The extortion threat could be public release of seized confidential information or stopping service delivery, which has occurred in Dallas.

“Ransomware actors are using multiple extortion types,” Thornton said.

There is definitely a risk of data that was exfiltrated being uploaded to a public forum or made available for sale. An investigation ought to give an idea of what data might have been taken, but you may not have the time to complete that before you have to pay or risk the data being published. Someone may have to make a tough decision soon.

That story has a list of Dallas city services that were affected by the attack and what your alternate options are. Bleeping Computer has more on this type of attack.

While it may seem counterintuitive to target a local government, Bill Siegel of ransomware incident response firm Coveware told BleepingComputer that approximately 35% of public sector cases they handled paid a ransom.

This includes local governments, schools, police, or other publicly funded entities.

“Historical, public sector victims pay ransoms in 35% of cases we have handled. That is 10 percentage points less that the broad, all industry average as of Q1 2023 (45%),” Siegel told BleepingComputer.

“I would add that the actual rate is likely even lower as public sector victims are much less likely to engage external IR help, especially if they are very small, so there are likely a large volume of incidents where the public sector victim just deals with the impact and does not even bother considering engaging the cyber criminal responsible.”

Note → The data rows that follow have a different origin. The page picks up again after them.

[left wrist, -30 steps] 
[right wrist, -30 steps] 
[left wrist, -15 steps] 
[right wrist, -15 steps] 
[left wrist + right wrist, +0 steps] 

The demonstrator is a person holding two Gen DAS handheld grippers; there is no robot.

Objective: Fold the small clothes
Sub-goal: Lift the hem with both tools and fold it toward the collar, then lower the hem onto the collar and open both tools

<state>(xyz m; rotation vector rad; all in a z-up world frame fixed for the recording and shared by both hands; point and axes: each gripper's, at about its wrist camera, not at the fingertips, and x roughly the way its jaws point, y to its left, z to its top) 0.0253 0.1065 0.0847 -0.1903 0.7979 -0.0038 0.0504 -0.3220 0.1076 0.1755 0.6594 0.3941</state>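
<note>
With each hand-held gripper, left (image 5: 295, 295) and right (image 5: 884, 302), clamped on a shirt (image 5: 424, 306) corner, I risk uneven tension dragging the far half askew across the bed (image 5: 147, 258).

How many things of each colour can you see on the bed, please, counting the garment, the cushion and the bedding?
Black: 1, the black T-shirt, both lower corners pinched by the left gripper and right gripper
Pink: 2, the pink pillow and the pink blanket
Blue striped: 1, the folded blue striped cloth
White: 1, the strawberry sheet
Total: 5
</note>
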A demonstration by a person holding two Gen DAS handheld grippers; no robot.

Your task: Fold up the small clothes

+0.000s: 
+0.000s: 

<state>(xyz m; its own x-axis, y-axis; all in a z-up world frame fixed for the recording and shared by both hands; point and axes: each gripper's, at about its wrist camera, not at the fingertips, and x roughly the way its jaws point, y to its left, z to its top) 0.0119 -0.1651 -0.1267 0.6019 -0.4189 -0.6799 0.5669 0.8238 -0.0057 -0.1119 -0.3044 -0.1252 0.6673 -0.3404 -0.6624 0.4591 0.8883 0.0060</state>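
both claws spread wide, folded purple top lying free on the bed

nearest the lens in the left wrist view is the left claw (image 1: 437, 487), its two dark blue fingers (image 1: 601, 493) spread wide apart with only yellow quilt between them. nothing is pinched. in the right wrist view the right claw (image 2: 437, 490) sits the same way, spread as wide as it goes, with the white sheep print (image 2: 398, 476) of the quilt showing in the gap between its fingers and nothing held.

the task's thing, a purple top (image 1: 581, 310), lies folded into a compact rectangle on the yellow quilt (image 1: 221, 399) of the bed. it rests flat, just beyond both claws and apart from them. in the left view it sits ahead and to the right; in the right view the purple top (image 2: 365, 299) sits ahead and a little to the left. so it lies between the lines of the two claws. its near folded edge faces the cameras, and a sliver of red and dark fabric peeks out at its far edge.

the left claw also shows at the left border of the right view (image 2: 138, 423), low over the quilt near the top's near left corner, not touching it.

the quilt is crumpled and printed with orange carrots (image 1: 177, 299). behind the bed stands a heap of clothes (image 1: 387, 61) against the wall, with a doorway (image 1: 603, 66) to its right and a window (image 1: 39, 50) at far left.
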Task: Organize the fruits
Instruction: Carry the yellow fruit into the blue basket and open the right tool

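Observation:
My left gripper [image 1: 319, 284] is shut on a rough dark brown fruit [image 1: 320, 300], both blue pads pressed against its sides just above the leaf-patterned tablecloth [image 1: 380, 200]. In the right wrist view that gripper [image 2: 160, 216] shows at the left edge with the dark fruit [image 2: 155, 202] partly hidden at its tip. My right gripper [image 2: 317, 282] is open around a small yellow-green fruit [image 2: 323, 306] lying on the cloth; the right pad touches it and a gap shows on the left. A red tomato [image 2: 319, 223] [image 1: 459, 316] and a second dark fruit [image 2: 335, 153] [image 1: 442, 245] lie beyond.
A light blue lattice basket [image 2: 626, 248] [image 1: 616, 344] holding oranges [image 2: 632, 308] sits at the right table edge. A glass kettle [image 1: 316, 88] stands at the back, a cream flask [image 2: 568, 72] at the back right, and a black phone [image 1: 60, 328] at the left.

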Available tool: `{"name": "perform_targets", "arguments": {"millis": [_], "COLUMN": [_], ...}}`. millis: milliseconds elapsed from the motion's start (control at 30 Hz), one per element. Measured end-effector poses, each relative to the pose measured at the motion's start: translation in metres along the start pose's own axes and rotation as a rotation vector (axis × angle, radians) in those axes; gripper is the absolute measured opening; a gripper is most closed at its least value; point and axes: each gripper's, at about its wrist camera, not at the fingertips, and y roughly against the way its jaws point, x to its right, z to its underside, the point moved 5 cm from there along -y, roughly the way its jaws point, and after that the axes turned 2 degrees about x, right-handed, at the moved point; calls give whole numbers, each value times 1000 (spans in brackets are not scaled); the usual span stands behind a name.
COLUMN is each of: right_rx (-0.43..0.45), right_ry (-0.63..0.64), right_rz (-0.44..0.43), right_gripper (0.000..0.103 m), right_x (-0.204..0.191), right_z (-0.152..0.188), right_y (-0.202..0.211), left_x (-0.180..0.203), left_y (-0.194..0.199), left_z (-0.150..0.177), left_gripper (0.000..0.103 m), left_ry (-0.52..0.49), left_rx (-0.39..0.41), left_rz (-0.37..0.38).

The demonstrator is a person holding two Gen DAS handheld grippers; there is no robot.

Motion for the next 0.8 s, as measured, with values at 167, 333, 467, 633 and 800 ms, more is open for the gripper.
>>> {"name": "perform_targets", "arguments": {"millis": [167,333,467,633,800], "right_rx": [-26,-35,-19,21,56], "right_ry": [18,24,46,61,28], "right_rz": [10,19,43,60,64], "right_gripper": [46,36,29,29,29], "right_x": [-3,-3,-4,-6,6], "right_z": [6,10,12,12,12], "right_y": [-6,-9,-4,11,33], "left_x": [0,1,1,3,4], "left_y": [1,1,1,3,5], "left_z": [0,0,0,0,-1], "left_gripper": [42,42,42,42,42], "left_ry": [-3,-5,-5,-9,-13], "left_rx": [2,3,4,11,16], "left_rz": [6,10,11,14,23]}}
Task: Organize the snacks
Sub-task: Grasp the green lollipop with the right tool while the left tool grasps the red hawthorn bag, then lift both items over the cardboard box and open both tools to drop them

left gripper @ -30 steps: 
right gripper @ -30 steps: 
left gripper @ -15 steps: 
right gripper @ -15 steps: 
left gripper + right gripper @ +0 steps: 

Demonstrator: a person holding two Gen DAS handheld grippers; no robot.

And as we’ve seen before, government sites, especially from smaller cities and counties and school districts, can be easier targets because they have fewer dedicated resources for IT and cybersecurity, which includes employee training to avoid being victimized by phishing. Of course, they also have less money to pay in ransom. The bad guys do know that going in.

Anyway. As I said, I sure hope other government entities in Texas are paying attention to this. If they’re not careful or just unlucky, they could be next.